Habitat mangrove di Kalimantan sendiri memiliki peran ekologis yang sangat penting. Akar-akar bakau yang kokoh menahan abrasi pantai, menyaring limbah, dan menjadi tempat berkembang biaknya ikan, udang, dan aneka biota laut lainnya. Mangrove juga menyimpan karbon dalam jumlah besar, sehingga berperan dalam mengurangi dampak perubahan iklim. Dalam perspektif Laudato Si’, mangrove adalah bagian dari rumah kita yang lebih besar, dan kerusakannya berarti kerusakan pula bagi kehidupan umat manusia, terutama masyarakat pesisir yang sangat bergantung pada keberlanjutan alam.

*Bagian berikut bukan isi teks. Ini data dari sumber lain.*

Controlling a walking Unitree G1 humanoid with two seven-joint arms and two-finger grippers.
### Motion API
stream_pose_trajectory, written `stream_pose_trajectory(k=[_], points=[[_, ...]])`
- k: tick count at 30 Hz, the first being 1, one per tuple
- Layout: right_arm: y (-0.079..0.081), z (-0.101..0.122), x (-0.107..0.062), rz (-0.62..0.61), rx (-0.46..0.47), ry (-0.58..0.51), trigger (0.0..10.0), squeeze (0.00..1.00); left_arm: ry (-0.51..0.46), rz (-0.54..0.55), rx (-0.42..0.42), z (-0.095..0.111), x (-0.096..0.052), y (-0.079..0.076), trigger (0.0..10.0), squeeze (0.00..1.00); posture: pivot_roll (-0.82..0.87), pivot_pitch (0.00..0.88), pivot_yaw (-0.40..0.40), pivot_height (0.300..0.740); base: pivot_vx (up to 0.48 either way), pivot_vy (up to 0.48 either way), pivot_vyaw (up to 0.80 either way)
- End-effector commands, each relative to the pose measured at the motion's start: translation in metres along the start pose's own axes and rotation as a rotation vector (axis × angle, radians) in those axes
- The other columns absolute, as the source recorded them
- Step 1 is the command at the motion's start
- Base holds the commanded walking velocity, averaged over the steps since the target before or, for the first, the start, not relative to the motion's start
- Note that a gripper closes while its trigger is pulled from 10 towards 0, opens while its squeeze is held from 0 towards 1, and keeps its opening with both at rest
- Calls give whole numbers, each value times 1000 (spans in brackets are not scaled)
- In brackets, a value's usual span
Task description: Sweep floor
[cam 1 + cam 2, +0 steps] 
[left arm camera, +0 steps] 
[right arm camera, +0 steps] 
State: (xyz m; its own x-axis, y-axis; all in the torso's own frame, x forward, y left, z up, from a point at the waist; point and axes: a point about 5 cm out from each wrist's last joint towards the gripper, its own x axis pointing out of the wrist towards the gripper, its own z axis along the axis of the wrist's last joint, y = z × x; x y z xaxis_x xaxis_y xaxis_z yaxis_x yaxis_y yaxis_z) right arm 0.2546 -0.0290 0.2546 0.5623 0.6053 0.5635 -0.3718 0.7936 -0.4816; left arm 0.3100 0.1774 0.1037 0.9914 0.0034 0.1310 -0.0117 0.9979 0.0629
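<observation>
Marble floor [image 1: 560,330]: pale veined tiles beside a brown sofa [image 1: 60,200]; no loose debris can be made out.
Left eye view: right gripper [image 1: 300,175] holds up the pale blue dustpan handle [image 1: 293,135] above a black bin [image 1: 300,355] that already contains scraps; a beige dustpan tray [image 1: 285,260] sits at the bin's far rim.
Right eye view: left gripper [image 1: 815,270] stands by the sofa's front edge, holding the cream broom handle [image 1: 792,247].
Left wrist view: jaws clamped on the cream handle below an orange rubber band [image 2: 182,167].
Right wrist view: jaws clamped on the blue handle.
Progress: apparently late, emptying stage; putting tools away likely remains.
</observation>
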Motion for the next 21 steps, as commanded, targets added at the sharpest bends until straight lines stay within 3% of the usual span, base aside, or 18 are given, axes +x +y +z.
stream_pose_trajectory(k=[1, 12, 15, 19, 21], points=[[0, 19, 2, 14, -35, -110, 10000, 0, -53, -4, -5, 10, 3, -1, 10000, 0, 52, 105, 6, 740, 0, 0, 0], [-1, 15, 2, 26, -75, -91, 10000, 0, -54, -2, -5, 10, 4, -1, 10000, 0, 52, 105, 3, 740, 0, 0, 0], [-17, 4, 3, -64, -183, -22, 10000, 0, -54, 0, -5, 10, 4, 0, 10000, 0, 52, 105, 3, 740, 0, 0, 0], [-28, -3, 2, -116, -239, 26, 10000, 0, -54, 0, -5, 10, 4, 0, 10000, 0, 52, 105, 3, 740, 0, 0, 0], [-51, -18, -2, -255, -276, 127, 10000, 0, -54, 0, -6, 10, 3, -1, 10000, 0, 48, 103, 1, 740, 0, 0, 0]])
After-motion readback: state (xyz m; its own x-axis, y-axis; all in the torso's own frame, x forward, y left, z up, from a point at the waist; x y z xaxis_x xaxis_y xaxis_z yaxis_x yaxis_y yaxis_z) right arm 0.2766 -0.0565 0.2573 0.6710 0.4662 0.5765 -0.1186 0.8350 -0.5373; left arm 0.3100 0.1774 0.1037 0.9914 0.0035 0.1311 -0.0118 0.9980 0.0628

Paus Fransiskus mengajak kita untuk mendengarkan jeritan bumi dan jeritan kaum miskin secara bersamaan. Dalam konteks Kalimantan, ini berarti memperjuangkan pelestarian bekantan dan hutan mangrove sebagai bagian dari perjuangan melindungi masyarakat adat, nelayan tradisional, dan komunitas lokal yang hidup harmonis dengan alam. Ketika hutan dihancurkan demi keuntungan sesaat, mereka lah yang pertama merasakan akibatnya—banjir, hilangnya mata pencaharian, dan konflik sosial.

Maka, menjaga bekantan dan mangrove bukan semata tindakan konservasi, tetapi juga tindakan iman, tanggung jawab moral, dan ungkapan kasih terhadap sesama makhluk ciptaan. Ini adalah bagian dari pertobatan ekologis yang diundang oleh Laudato Si’, yakni perubahan cara pandang dan cara hidup agar lebih selaras dengan kehendak Allah atas dunia ini—sebuah dunia yang utuh, adil, dan berkelanjutan.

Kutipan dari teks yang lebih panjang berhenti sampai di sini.